Cognitive functions (Table 2) were assessed an average (range) of 8.1 (7.8–9.3) years after Look AHEAD baseline. Test scores were combined and standardized into six functions (global cognition, verbal fluency, verbal memory, attention, executive function, and processing speed) and a composite measure. Each had strong inverse associations with age (Table 3), with relative mean deficits of 0.17–0.66 SDs for each additional decade. All 95% confidence intervals for mean differences in standardized cognitive function scores between intervention groups (ILI minus DSE) included 0, both with limited and extensive covariate adjustment, indicating no significant difference between the groups. Supporting analyses using inverse probability weighting and propensity scores and to control for attrition each yielded comparable results (data not reported).

Table 2.

Raw Mean (SD) Winsorized Scores From Individual Tests for Participants Grouped by Intervention Assignment

Cognitive Test Score Diabetes Support and Education Intensive Lifestyle Intervention p Value
Trail Making Test
 Psychomotor speed: Part A (s) 36.28 (12.37) 35.87 (12.42) .60
 Tracking speed: Part B (s)
 Without adjustment for psychomotor speed 102.6 (57.66) 100.8 (57.14) .62
With adjustment for psychomotor speed
(Part A s – Part B s)
62.85 (46.34) 62.87 (46.14) .99
Stroop Color-Word Test
 Interference (Part C-W time + errors) 38.47 (18.68) 39.17 (17.71) .55
Digit Symbol-Coding
 Processing speed (# correct) 41.14 (10.84) 41.61 (10.38) .49
Rey Auditory Verbal Learning Test
 Total learned (sum) 41.66 (9.04) 42.21 (8.64) .33
 Short delay recall 7.73 (2.96) 7.73 (3.08) .99
 Short-term retention (%) 72.73 (20.46) 71.78 (21.71) .49
 Long delay recall 7.30 (3.22) 7.51 (3.28) .33
 Long-term retention (%) 67.79 (23.34) 69.17 (23.61) .36
Modified Mini-Mental State Examination
 Total score 92.19 (6.66) 92.25 (5.94) .88
 Verbal fluency 9.92 (1.41) 9.23 (1.41) .90

Table 3.

Mean Differences Between Diabetes Support and Education (DSE) and Intensive Lifestyle Intervention (ILI) Participants Expressed in Standard Deviation Units, With Varying Levels of Covariate Adjustment

Cognitive Function Association With Current Age* Mean (SE) Difference in Standard Deviation Units: ILI − DSE (p value)
SD/y(SE) (pvalue) Adjustment for Clinic, Age, Education, Race/Ethnicity, Gender, and Baseline BMI Full Covariate Adjustment
Global cognition −0.041 (0.004) (<.001) −0.027 (0.056) (.43) −0.007 (0.057) (.90)
Verbal fluency −0.017 (0.005) (<.001) −0.011 (0.061) (.86) 0.003 (0.062) (.97)
Verbal memory
 Short delay −0.031 (0.005) (<.001) −0.032 (0.061) (.60) −0.035 (0.062) (.72)
 Long delay −0.036 (0.004) (<.001) 0.056 (0.058) (.34) 0.074 (0.059) (.21)
 Verbal memory Composite −0.042 (0.004) (<.001) 0.021 (0.058) (.72) 0.032 (0.058) (.58)
Attention −0.056 (0.004) (<.001) 0.006 (0.056) (.91) 0.027 (0.057) (.64)
Executive function
 Tracking −0.049 (0.004) (<.001) −0.016 (0.056) (.78) 0.009 (0.057) (.88)
 Set shifting −0.053 (0.004) (<.001) −0.100 (0.059) (.08) −0.081 (0.059) (.17)
 Executive function composite −0.059 (0.004) (<.001) −0.054 (0.054) (.32) −0.029 (0.055) (.60)
Processing speed −0.064 (0.004) (<.001) −0.000 (0.053) (.99) 0.032 (0.054) (.55)
Composite −0.066 (0.004) (<.001) −0.022 (0.050) (.67) 0.009 (0.051) (.86)
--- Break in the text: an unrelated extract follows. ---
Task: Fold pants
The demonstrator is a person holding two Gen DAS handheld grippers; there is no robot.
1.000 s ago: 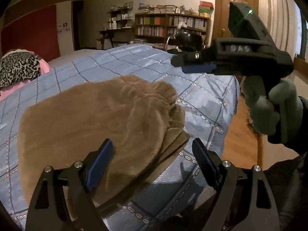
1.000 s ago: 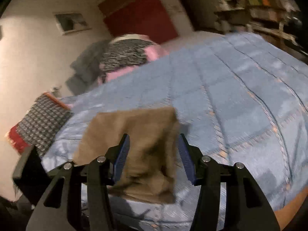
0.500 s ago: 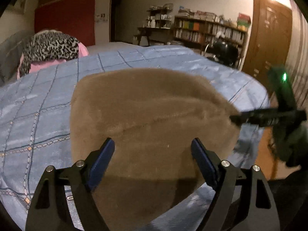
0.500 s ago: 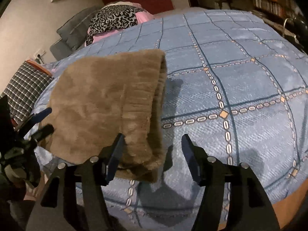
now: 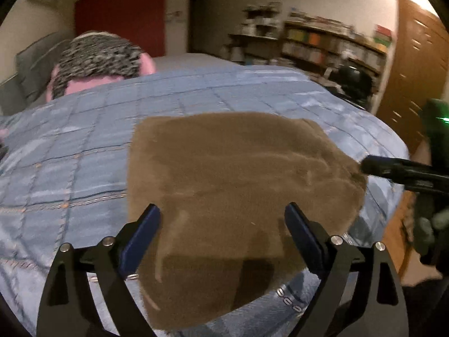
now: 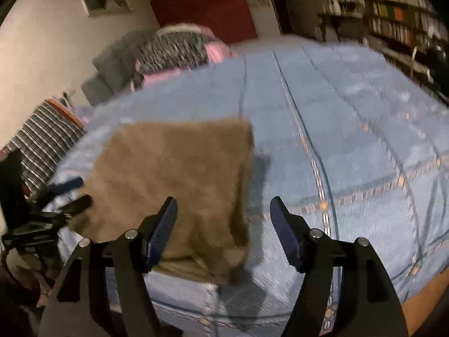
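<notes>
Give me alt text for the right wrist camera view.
Folded brown fleece pants lie on a blue checked bedspread, below the empty right gripper, whose jaws are opening. The left gripper is at the pants' left edge.

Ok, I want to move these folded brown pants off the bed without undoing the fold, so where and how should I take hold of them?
Probably at the layered near edge of the brown pants, by the bed's edge, coming from the near side: there the stacked layers show, so fingers opened wide could pinch them all together. The far edge looks flat against the cover.
</notes>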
Notes: Missing categorical covariates are coded as a separate category. BMI = body mass index.

*Linear regression with adjustment for clinic, age, gender, education, race/ethnicity, and baseline BMI.

Clinic and, as listed in Table 1, age, gender, race/ethnicity, education, BMI, weight, waist girth, HbA1c, insulin use, diabetes duration, hypertension, prior cardiovascular disease, depressive symptoms, alcohol intake, cigarette smoking, fitness, and SF-36.

There was little evidence that an intervention effect varied by age or gender. The mean (95% confidence interval) intervention effect (ILI minus DSE) for the composite score was 0.043 (−0.098, 0.183) SD units for participants who enrolled in Look AHEAD when aged 46–59 years and −0.089 (−0.246, 0.067) SD units for those aged 60–76 years (interaction p = .22). The mean intervention effect for the composite score among women was −0.015 (−0.149, 0.119) SD units; among men, it was –0.026 (−0.179,0.127) SD units (interaction p = .92).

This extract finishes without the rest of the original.